When John the Baptist was still baptizing in the Jordan, Andrew is following him. They encounter the Lord and John the Baptist announce that Jesus is the Messiah. In John’s gospel, this is the third day, usually significant in the Bible! The witness of John starts a “chain reaction” as Jesus is followed by Andrew and another disciple of John the Baptist (1:35-39).
John declares that Jesus is the lamb of God, this time some of his disciples begin to follow Jesus, in effect transferring from John’s ministry to Jesus’. Andrew is one of the disciples simply mentioned in the Synoptic Gospels. In John he figures significantly in several stories. In each story, he is described as bringing someone or something to Jesus. This other disciple may be the “disciple whom Jesus loved” in the second half of the gospel. Andrew declares that Jesus is a teacher and Messiah, and bring Simon, Cephas (Peter) to Jesus.
The next day (the fourth over all), Andrew invites his brother Simon to follow Jesus (John 1:40-42). Andrew confesses to Simon that they have found the Messiah. This is a unique occurrence of the word Messiah rather than the common Greek translation, “Christ.” It is significant that Peter’s brother makes this confession early on, later Peter will make the same statement in 6:68, although he uses the title, “holy one of God,” something of a higher Christological statement than Andrew. Andrew is therefore the first disciple to actually call Jesus the Messiah in John’s gospel, although we are not at all sure to what extent he understood the term.
The second time Andrew appears in the story of John’s gospel is at the Feeding of the 5000 (John 6:1-14). John contrasts two disciples, Phil and Andrew. Philip, we are told, was tested and his response is a bit flat. Perhaps Andrew too was tested, although I wonder if his response is a great deal better. Obviously he sees the same problem as Philip, it is going to be impossible to feed all of these people. But rather than state the impossibility of the situation, he begins to find a solution. He made a start at the impossible task, even though it looks a bit weak to the other disciples.
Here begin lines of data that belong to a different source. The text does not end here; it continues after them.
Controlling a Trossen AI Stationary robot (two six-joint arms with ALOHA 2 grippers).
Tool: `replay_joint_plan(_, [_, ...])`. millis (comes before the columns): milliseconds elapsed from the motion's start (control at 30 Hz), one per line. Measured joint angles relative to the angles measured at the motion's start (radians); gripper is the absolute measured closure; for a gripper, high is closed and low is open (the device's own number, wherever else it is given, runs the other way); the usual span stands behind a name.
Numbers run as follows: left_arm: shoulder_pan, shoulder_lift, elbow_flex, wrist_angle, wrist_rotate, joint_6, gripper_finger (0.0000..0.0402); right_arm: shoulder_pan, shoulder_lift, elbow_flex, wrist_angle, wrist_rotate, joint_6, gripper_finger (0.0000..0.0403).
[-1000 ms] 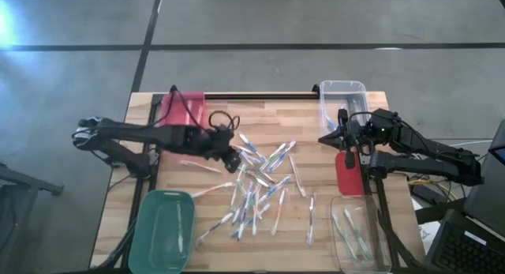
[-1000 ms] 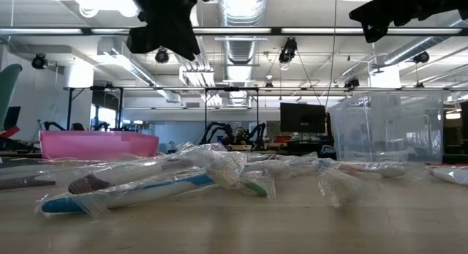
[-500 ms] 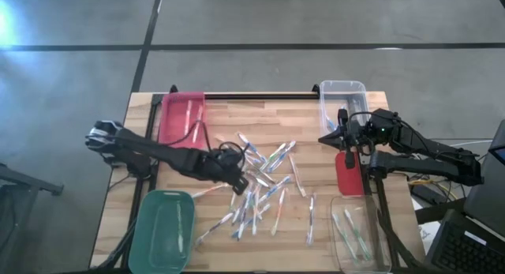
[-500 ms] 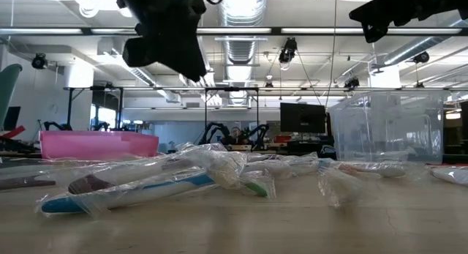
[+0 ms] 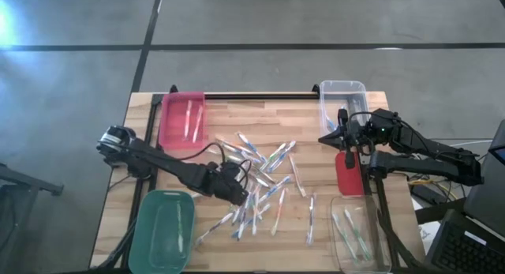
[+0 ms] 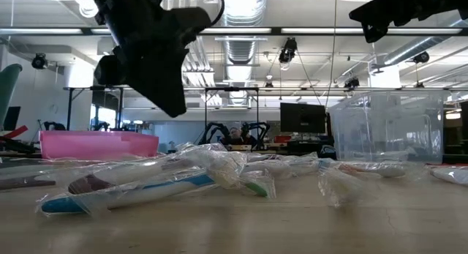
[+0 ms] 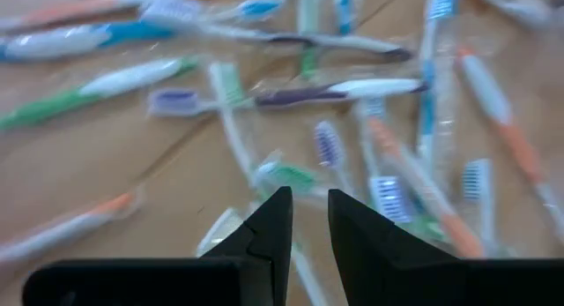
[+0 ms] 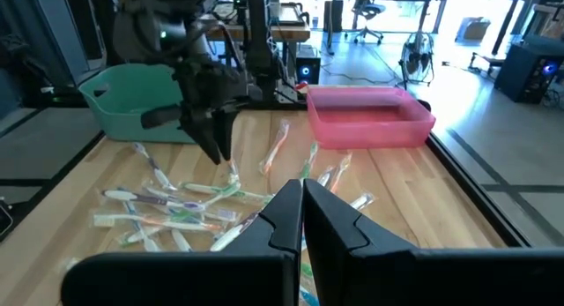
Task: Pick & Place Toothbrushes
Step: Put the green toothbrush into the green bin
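My left gripper hangs over the near-left edge of the scattered toothbrushes, its fingers only a narrow slot apart with nothing between them, tips pointing down at a wrapped brush with a green-and-white head just ahead. My right gripper waits well off at the right side of the table, jaws pressed together and empty, beside the clear bin. The brushes lie loose in the middle of the board, many crossing or overlapping, each in a thin clear sleeve. I judge them very light and stiff along the handle, but the film looks slick and crinkly, so a pinch on loose wrapping alone could slide off or drag a neighbour along. I would take one across the thick middle of its handle, square to its length, choosing a brush that lies apart at the pile's fringe. A few already rest in the pink bin, the green bin and the near clear bin.
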Motion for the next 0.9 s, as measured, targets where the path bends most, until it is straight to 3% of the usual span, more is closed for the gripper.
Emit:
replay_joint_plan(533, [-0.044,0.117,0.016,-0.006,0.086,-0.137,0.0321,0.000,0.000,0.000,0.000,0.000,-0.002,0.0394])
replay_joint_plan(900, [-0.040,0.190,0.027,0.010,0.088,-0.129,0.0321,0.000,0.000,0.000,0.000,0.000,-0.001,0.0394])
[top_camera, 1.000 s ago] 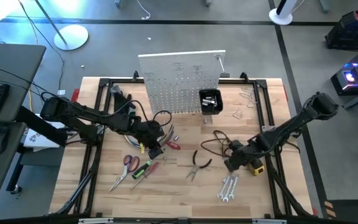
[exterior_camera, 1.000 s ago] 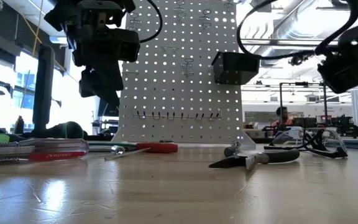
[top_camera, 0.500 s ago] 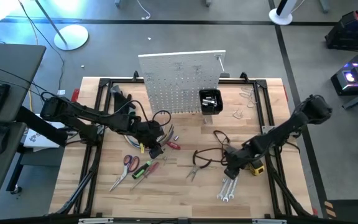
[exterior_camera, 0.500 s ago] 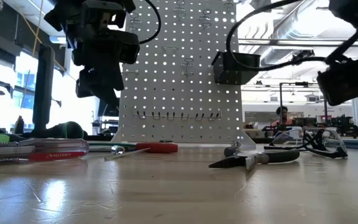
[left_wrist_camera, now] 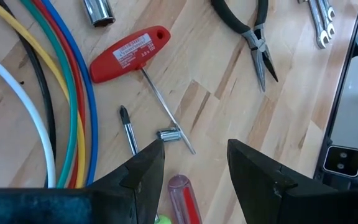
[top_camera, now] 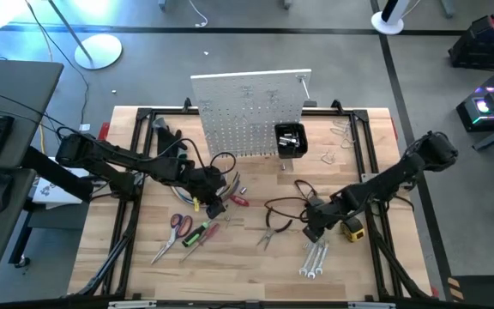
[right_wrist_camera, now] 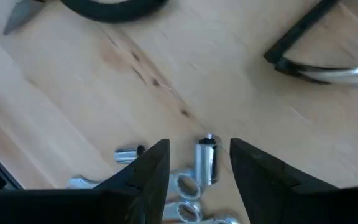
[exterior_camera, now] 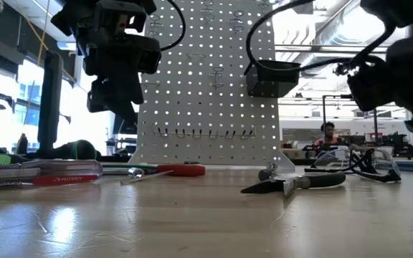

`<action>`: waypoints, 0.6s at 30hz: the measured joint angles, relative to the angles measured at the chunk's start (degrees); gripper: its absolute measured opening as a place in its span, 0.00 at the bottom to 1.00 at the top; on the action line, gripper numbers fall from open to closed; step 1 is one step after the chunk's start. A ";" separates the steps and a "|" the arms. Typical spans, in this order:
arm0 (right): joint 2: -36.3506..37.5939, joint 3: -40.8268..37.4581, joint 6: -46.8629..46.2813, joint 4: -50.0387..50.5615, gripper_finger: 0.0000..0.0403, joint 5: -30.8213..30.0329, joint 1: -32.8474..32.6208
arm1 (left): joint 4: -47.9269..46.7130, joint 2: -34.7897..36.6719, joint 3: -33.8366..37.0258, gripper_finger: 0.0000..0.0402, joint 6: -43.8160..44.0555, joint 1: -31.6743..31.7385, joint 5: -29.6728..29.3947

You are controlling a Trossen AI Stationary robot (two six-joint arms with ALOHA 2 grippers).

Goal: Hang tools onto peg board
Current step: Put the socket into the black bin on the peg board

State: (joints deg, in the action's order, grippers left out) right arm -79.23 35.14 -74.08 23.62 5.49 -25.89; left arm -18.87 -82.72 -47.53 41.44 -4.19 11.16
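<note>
Right wrist view: the right gripper hangs with jaws parted and empty over the wrenches, lower centre-right in the high view. They lie bunched and touching — closing could pinch two at once or skate one aside. The left gripper, also parted and empty, hovers by the red T-handle driver, whose white label is too small to read. The peg board stands upper centre.
</note>
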 joint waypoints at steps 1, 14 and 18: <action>-0.37 0.10 0.70 0.73 0.40 0.19 0.09 | 0.00 0.00 0.00 0.42 -0.15 0.01 -0.01; -6.28 0.52 2.59 0.31 0.40 1.87 -0.52 | 0.44 0.00 0.02 0.42 -1.15 0.03 -0.30; -6.97 0.65 3.69 2.14 0.38 1.47 -0.56 | 0.55 0.00 0.02 0.42 -1.15 0.04 -0.34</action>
State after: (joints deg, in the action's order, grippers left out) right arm -86.20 35.79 -70.39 25.76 6.97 -26.46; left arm -18.32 -82.72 -47.51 40.29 -4.14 10.83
Jesus honors Andrew’s offering, weak as it was, and uses the five loaves and two fish to not only do a great miracle, but also to demonstrate something very important about himself – he is the bread of Life, just as Israel had manna in the wilderness, so too Jesus gives food in the wilderness. This is an extremely important connection, given that this is around the time of Passover.
Andrew therefore did the right thing, although it seemed fairly insignificant at the time.